La Corte di Cassazione italiana ha recentemente emesso una sentenza che potrebbe rivoluzionare l'uso delle prove digitali nei procedimenti civili. Con la sentenza n. 1254 del 18 gennaio 2025, la Corte ha stabilito che le conversazioni su WhatsApp, così come gli SMS conservati nella memoria di un telefono cellulare, possono essere utilizzati come prove documentali, salvo contestazione di autenticità. Questa decisione apre la strada a un nuovo modo di considerare le comunicazioni digitali, non solo nei tribunali, ma anche nelle verifiche fiscali condotte da enti come l'Agenzia delle Entrate e la Guardia di Finanza.

La sentenza trae origine da una controversia tra un privato cittadino e una ditta di serramenti. Il cliente aveva pagato solo un terzo della cifra pattuita, mentre l'azienda richiedeva il saldo totale. Inizialmente, il Tribunale di Pavia aveva accolto la posizione del cliente, ma la Corte d'Appello di Milano ha ribaltato la decisione, accettando come prova uno screenshot di una chat WhatsApp che confermava l'importo dovuto. Il cliente ha fatto ricorso in Cassazione, contestando l'utilizzabilità del messaggio come prova, ma la Corte ha rigettato il ricorso, confermando la validità degli screenshot come prove documentali.



La decisione della Corte di Cassazione ha implicazioni significative. Le autorità fiscali possono ora considerare le chat WhatsApp come prove documentali durante le verifiche, esaminando dispositivi elettronici per individuare conversazioni rilevanti ai fini fiscali. Tuttavia, la semplice presentazione di screenshot potrebbe non essere sufficiente per dimostrare transazioni economiche o altri fatti rilevanti. L'Agenzia delle Entrate potrebbe richiedere ulteriori prove, come perizie tecniche o documentazione bancaria, per confermare l'autenticità dei messaggi.

Perché una chat WhatsApp sia considerata una prova valida, devono essere soddisfatti alcuni criteri fondamentali: l'identificabilità del dispositivo, l'integrità del contenuto e l'acquisizione tramite screenshot. Se questi requisiti sono soddisfatti, uno screenshot può essere considerato valido come prova documentale, anche se la chat è stata eliminata.
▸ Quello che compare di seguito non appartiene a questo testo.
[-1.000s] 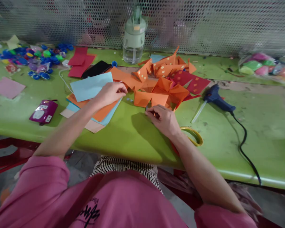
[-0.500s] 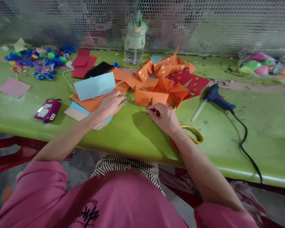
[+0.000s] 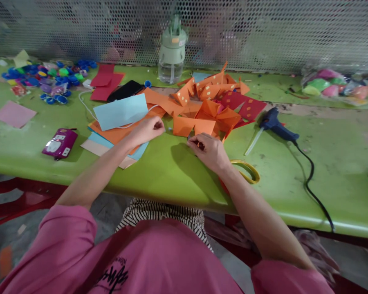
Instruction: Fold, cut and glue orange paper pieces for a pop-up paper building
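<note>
Just beyond both hands (image 3: 147, 128) (image 3: 211, 152) — curled, grip unclear — lies folded orange paper (image 3: 183, 125).

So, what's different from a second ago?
The left hand has eased slightly toward the table's near edge; it opened, then curled in again. Whether it picked anything up can't be seen. The right hand, light blue sheet and glue gun stayed put.

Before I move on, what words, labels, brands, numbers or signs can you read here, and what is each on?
No text is clear enough to quote.
Pink shirt: black lettering, a large scrawl with smaller letters beside it; too blurred to read.
Green bottle: upper marks too small to read.
Purple box: pale markings, nothing legible.
</note>
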`<state>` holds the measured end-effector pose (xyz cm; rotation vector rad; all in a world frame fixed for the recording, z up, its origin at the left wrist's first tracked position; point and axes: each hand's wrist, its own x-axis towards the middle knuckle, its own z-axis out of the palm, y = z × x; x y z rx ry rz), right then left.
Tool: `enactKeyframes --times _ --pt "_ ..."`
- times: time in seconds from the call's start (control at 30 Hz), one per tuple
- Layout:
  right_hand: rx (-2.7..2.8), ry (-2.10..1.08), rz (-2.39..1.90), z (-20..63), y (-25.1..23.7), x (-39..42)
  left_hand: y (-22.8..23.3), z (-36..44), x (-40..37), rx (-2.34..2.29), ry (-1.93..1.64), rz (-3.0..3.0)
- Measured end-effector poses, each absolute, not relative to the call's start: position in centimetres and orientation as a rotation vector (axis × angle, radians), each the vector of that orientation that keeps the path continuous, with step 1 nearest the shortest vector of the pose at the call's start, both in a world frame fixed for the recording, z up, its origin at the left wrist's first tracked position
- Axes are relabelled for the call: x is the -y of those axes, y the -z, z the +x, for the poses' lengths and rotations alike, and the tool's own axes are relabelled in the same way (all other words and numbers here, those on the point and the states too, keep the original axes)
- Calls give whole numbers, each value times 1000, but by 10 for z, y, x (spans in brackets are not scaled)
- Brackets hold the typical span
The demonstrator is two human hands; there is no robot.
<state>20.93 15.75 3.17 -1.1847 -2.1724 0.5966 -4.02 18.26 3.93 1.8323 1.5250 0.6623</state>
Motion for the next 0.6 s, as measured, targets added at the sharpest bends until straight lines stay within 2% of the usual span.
enactKeyframes --times 0.17,0.37,0.6 --pt "2084 -801 -1248 203 -40 -154 -48 -33 -174 -1302 -721 1384" --pt "2021 -1073 -1288 186 -57 -147 -62 -14 -157 -1236 -729 1205" --pt "1965 -1148 -1342 182 -44 -155 -47 -7 -160 -1243 -711 1188"
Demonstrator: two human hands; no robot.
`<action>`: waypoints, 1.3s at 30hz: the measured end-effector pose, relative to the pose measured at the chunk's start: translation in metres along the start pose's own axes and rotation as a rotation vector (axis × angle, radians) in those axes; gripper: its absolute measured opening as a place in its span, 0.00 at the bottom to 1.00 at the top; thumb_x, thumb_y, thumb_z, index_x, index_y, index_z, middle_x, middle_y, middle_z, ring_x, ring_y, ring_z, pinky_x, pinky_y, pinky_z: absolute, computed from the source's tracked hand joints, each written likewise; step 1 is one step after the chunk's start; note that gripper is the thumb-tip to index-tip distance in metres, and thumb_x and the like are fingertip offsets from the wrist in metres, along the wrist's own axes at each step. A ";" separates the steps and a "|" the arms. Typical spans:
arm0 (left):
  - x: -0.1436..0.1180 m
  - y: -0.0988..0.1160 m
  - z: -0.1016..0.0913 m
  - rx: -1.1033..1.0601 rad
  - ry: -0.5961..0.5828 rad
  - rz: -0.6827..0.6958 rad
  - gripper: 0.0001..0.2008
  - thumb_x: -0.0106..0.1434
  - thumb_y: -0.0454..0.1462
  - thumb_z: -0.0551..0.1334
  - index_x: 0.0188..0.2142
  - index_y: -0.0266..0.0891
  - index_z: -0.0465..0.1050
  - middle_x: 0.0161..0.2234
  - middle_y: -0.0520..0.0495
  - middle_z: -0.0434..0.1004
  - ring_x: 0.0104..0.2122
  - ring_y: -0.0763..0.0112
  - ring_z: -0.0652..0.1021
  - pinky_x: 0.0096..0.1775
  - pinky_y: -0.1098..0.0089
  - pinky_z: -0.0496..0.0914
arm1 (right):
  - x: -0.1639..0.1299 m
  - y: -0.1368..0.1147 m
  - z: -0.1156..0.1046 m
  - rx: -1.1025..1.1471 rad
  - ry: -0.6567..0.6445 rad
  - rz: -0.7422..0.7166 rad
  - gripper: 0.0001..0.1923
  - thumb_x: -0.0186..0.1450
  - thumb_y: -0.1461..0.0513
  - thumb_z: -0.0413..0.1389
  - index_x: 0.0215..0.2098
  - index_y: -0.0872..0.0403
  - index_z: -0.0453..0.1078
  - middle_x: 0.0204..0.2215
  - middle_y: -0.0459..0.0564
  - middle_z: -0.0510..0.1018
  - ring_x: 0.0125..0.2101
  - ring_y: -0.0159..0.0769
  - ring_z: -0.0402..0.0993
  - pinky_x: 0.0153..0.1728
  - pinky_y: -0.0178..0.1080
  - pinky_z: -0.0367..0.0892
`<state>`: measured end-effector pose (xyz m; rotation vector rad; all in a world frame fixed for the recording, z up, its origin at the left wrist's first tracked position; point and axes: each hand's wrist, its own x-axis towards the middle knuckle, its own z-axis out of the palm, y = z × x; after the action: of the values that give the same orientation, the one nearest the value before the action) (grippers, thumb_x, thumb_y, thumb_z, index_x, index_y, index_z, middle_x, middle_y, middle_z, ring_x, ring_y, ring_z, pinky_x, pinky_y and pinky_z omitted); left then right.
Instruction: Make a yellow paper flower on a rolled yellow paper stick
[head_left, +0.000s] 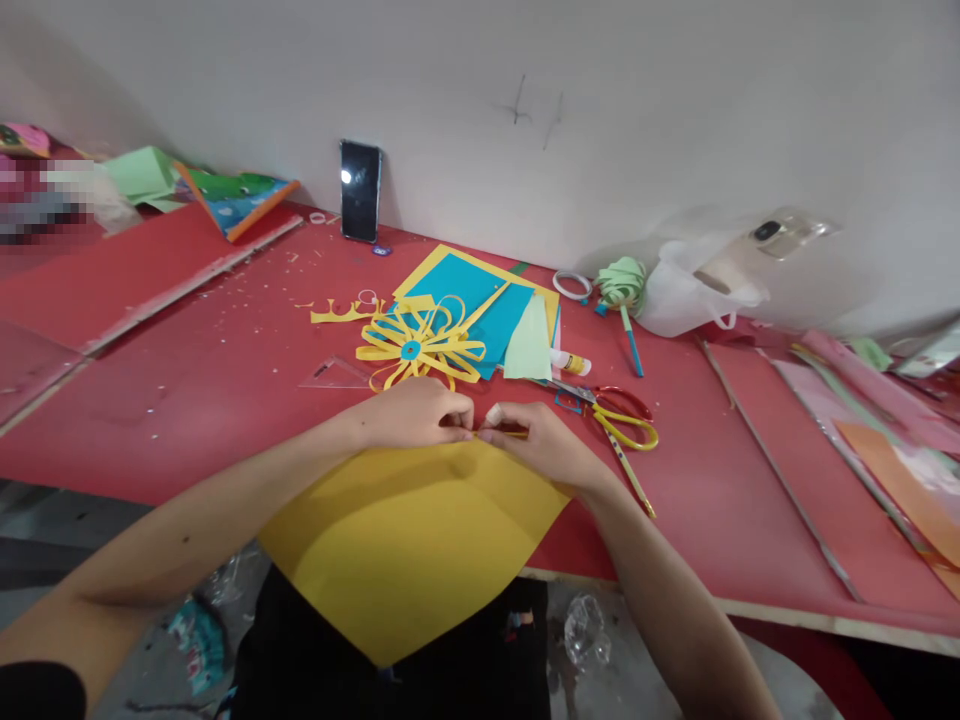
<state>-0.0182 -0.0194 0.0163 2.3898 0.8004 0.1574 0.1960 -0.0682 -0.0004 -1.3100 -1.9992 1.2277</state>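
Observation:
A large sheet of yellow paper (420, 540) hangs over the front edge of the red table, one corner pointing down toward my lap. My left hand (420, 412) pinches its far edge, fingers curled. Close beside it, my right hand (536, 440) pinches the same edge with thumb and forefinger. The fingertips of both hands almost meet. Just beyond them lies a yellow paper-strip flower (450, 352) with a blue centre. Scissors (630, 425) with yellow and red handles rest to the right of my right hand.
Behind the flower are blue paper (450, 285), pale green paper (529, 345) and a glue stick (571, 362). A phone (361, 192) leans on the wall. Farther right stand a green paper flower (621, 283), a tape roll (571, 286) and a white plastic bag (682, 295).

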 end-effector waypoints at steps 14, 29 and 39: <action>-0.001 0.005 0.000 0.003 -0.035 0.010 0.10 0.64 0.40 0.58 0.35 0.41 0.78 0.30 0.50 0.80 0.30 0.71 0.77 0.31 0.73 0.59 | 0.000 0.005 0.003 0.046 0.033 -0.027 0.07 0.63 0.60 0.57 0.28 0.54 0.70 0.28 0.46 0.77 0.32 0.33 0.73 0.34 0.34 0.67; -0.002 0.003 -0.001 -0.184 0.001 -0.061 0.06 0.59 0.39 0.63 0.32 0.40 0.78 0.31 0.51 0.81 0.32 0.71 0.79 0.34 0.73 0.64 | -0.001 0.002 0.002 -0.015 0.011 -0.026 0.09 0.64 0.57 0.56 0.28 0.53 0.70 0.27 0.45 0.75 0.32 0.34 0.70 0.35 0.34 0.66; 0.000 0.003 0.000 -0.157 -0.021 -0.075 0.09 0.59 0.42 0.64 0.35 0.40 0.78 0.33 0.49 0.82 0.34 0.69 0.79 0.34 0.73 0.64 | -0.002 0.003 0.000 -0.025 0.013 -0.012 0.09 0.64 0.58 0.56 0.27 0.54 0.71 0.25 0.45 0.76 0.29 0.33 0.71 0.31 0.34 0.66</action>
<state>-0.0168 -0.0216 0.0185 2.2073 0.8354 0.1586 0.1983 -0.0693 -0.0032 -1.3122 -2.0165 1.1903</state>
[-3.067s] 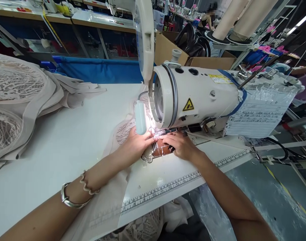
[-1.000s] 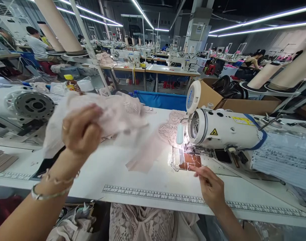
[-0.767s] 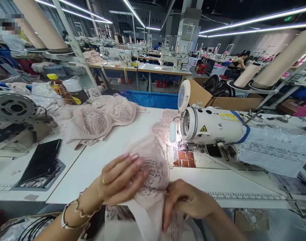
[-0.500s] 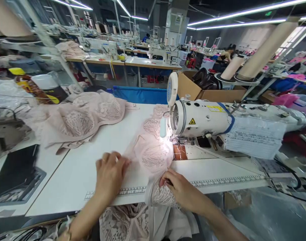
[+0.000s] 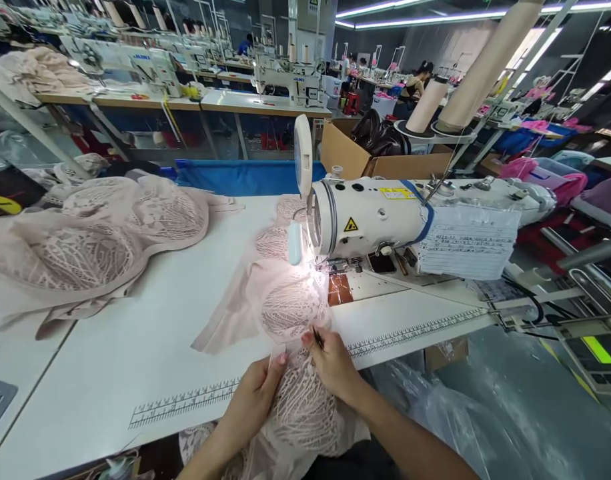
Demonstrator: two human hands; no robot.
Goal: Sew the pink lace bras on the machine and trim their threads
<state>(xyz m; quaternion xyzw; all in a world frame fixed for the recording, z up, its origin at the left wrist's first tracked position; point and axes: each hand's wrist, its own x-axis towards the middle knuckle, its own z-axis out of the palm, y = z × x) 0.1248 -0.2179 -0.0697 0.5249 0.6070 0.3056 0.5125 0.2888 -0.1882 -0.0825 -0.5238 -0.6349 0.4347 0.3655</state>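
Observation:
A pale pink lace bra [image 5: 290, 310] runs from beneath the lit needle area of a white sewing machine [image 5: 370, 217] toward me, its near part hanging over the table edge. My left hand [image 5: 253, 393] is closed on a fabric edge of the bra, thumb on top, just below the cup lying on the table. Close beside it, my right hand [image 5: 335, 367] pinches the lace at that cup's lower edge. A thin dark pointed tool [image 5: 317, 337] sticks out between the right fingers; its kind is hidden. A sheer fabric flap lies spread to the left.
More pink lace bras [image 5: 100, 247] are piled on the left of the table. A printed ruler [image 5: 185, 403] follows the front edge. Behind the machine stand a cardboard box [image 5: 345, 150] and thread cones [image 5: 428, 103]. A control panel [image 5: 595, 353] is at right.
My left hand has come right, from the sheer fabric to the bra edge beside my right hand, and has closed on it. The view has turned right. The sheer flap now lies spread out.

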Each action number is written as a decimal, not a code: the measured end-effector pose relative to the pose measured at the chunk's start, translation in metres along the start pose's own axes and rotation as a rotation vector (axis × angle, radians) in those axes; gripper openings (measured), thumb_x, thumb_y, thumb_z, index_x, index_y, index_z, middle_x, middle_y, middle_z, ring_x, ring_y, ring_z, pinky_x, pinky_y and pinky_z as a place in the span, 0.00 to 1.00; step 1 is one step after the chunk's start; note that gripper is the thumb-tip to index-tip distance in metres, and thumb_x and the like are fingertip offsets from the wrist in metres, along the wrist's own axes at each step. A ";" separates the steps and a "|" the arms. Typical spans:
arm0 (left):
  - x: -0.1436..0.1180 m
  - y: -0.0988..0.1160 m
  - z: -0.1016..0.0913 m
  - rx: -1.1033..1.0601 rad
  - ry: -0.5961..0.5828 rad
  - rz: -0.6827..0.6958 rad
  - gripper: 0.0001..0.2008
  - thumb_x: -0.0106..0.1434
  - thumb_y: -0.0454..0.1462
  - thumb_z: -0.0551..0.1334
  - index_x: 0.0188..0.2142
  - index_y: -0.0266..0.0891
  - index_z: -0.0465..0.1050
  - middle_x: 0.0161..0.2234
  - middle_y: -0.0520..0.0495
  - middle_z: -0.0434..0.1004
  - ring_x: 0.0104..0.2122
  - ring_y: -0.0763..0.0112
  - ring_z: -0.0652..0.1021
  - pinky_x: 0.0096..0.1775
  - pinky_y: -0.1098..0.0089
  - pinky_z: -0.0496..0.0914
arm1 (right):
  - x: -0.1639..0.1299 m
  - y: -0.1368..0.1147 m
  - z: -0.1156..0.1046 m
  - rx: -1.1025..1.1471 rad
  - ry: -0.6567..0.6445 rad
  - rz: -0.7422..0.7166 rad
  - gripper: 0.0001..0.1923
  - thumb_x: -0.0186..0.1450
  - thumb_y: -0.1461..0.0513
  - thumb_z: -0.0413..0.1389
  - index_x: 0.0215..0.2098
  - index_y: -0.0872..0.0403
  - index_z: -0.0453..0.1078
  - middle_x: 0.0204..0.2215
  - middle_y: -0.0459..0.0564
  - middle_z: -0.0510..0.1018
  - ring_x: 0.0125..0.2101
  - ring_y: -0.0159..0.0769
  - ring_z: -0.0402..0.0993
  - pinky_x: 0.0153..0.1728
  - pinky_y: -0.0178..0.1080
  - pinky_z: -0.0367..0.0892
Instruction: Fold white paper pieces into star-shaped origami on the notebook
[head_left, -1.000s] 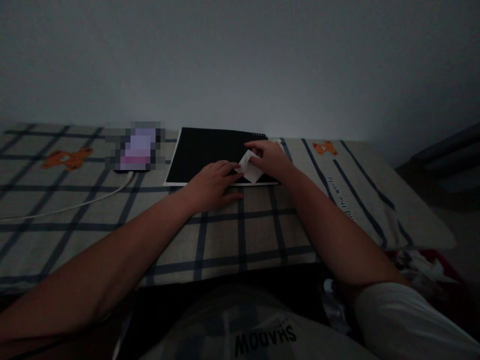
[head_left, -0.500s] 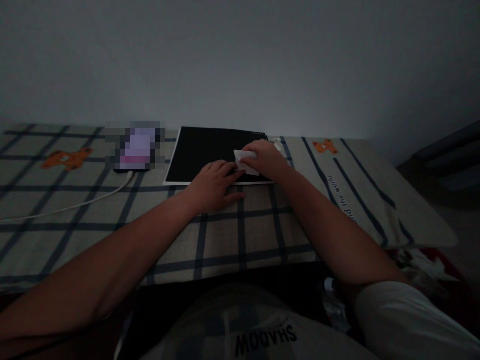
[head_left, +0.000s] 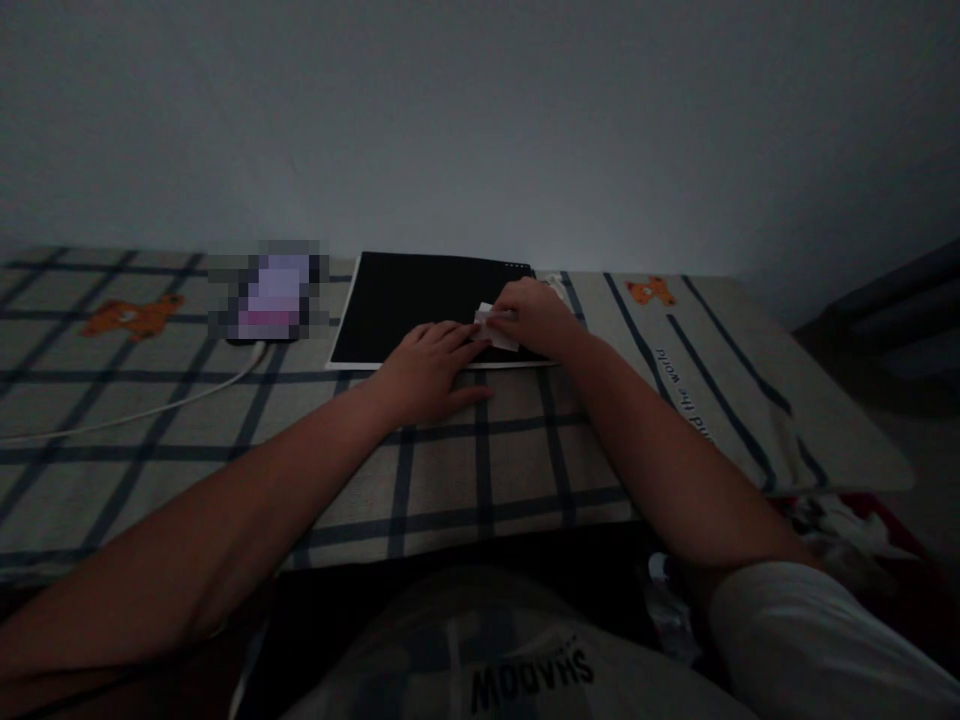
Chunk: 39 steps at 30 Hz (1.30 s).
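Dim room. Small white paper [head_left: 496, 328] lying on black board [head_left: 420, 305], near its front edge. Right hand [head_left: 534, 316] pressed on paper w/ fingers curled, pinching it. Left hand [head_left: 424, 368] flat, open, fingertips touching paper's left side. Board on checked cloth [head_left: 480, 460]; blurred phone [head_left: 271, 296] w/ white cable [head_left: 150, 408] at left. No containers seen.
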<state>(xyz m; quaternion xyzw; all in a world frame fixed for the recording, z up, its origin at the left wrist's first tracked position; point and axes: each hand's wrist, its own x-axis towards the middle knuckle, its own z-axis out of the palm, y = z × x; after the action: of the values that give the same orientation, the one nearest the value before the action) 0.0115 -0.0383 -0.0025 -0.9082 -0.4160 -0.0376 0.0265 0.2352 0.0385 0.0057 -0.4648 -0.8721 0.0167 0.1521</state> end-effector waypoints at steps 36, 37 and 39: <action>0.001 -0.006 -0.012 0.032 0.044 -0.046 0.26 0.78 0.49 0.56 0.68 0.40 0.74 0.64 0.36 0.77 0.61 0.45 0.74 0.54 0.51 0.71 | -0.012 -0.009 -0.020 0.135 -0.174 -0.171 0.09 0.68 0.65 0.61 0.43 0.56 0.84 0.44 0.54 0.85 0.46 0.43 0.78 0.49 0.41 0.66; 0.001 -0.006 -0.012 0.036 0.039 -0.031 0.27 0.79 0.49 0.56 0.69 0.39 0.73 0.64 0.36 0.77 0.61 0.45 0.73 0.55 0.51 0.71 | -0.012 -0.010 -0.021 0.127 -0.181 -0.162 0.10 0.68 0.65 0.60 0.43 0.56 0.84 0.44 0.54 0.85 0.45 0.42 0.78 0.47 0.41 0.66; 0.002 -0.005 -0.013 0.043 0.029 -0.009 0.27 0.79 0.49 0.56 0.69 0.37 0.73 0.65 0.36 0.77 0.62 0.46 0.73 0.56 0.51 0.70 | -0.012 -0.012 -0.024 0.113 -0.191 -0.149 0.10 0.69 0.64 0.60 0.44 0.57 0.84 0.43 0.55 0.86 0.44 0.41 0.78 0.46 0.40 0.65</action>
<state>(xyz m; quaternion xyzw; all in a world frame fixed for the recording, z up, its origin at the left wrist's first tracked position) 0.0081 -0.0348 0.0107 -0.9049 -0.4204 -0.0421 0.0517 0.2385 0.0192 0.0273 -0.3856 -0.9125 0.0985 0.0948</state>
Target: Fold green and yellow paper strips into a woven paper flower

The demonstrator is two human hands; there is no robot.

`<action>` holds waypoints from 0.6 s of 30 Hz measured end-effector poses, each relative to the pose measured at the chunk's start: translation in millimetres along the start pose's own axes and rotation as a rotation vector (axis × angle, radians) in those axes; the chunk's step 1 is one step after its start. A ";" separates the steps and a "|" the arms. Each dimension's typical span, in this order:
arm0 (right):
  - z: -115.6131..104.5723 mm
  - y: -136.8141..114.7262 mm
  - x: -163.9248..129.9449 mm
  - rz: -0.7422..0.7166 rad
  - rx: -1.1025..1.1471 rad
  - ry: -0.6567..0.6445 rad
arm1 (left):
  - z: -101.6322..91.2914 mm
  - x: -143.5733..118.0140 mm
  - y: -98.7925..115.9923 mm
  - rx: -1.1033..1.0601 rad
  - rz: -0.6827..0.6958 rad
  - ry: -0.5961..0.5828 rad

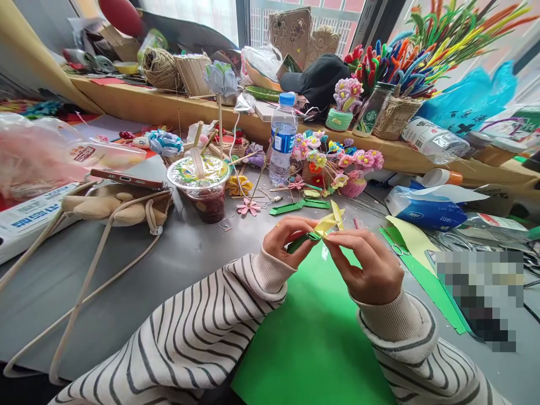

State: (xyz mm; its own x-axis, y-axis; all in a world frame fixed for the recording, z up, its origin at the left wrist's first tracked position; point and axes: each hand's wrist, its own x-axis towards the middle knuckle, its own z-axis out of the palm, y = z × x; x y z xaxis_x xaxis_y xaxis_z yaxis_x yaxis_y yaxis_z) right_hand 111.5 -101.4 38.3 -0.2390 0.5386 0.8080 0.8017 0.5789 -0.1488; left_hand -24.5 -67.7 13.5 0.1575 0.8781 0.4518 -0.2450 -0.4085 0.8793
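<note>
At the left edge of the tabletop [198, 253]: a white printed box [29, 219], then a plush bag [113, 205] with pale straps trailing toward the near edge and a phone [126, 179] lying on top. Further right, toward the middle: a sealed plastic drink cup [202, 188] with a straw, and behind it a water bottle [282, 140] standing upright near the far edge, beside a cluster of pipe-cleaner flowers [333, 160]. Just in front of the bottle, flat on the tabletop: green paper strips [295, 207]. At mid-table, raised above a green paper sheet [312, 326] that reaches the near edge: left hand [284, 239] pinched closed on the green end of a small folded paper piece [324, 228], right hand [367, 264] pinched closed on its yellow end, fingertips of both nearly touching at the joint. To do this fold well, probably best to keep both pinches close to the crease, press with the pads rather than the nails, hold the yellow points free so as not to crush them, and turn the piece rather than the wrists. Right of the hands: scissors [396, 247] on a pale yellow sheet [411, 239], and a tissue pack [426, 211] toward the right edge.
</note>
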 end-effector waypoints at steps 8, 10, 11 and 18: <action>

La decisione della Cassazione si inserisce in un percorso giurisprudenziale che negli ultimi anni ha riconosciuto sempre più valore alle prove digitali. Già nel 2017, la Cassazione penale aveva sottolineato l'importanza di acquisire il supporto informatico originale in caso di contestazione, mentre nel 2023 le Sezioni Unite avevano equiparato gli screenshot a prove documentali, purché corroborate da elementi di riscontro.

Nonostante i vantaggi, la sentenza ha suscitato alcune perplessità. Il rischio di abusi o errori è concreto: uno screenshot potrebbe essere estrapolato dal contesto, interpretato in modo distorto o addirittura falsificato. Inoltre, la privacy degli utenti potrebbe risultare compromessa, considerando che WhatsApp è percepito come uno strumento sicuro grazie alla crittografia end-to-end. La necessità di bilanciare il diritto alla riservatezza con l'interesse pubblico alla lotta all'evasione fiscale sarà un tema centrale nei futuri dibattiti giuridici.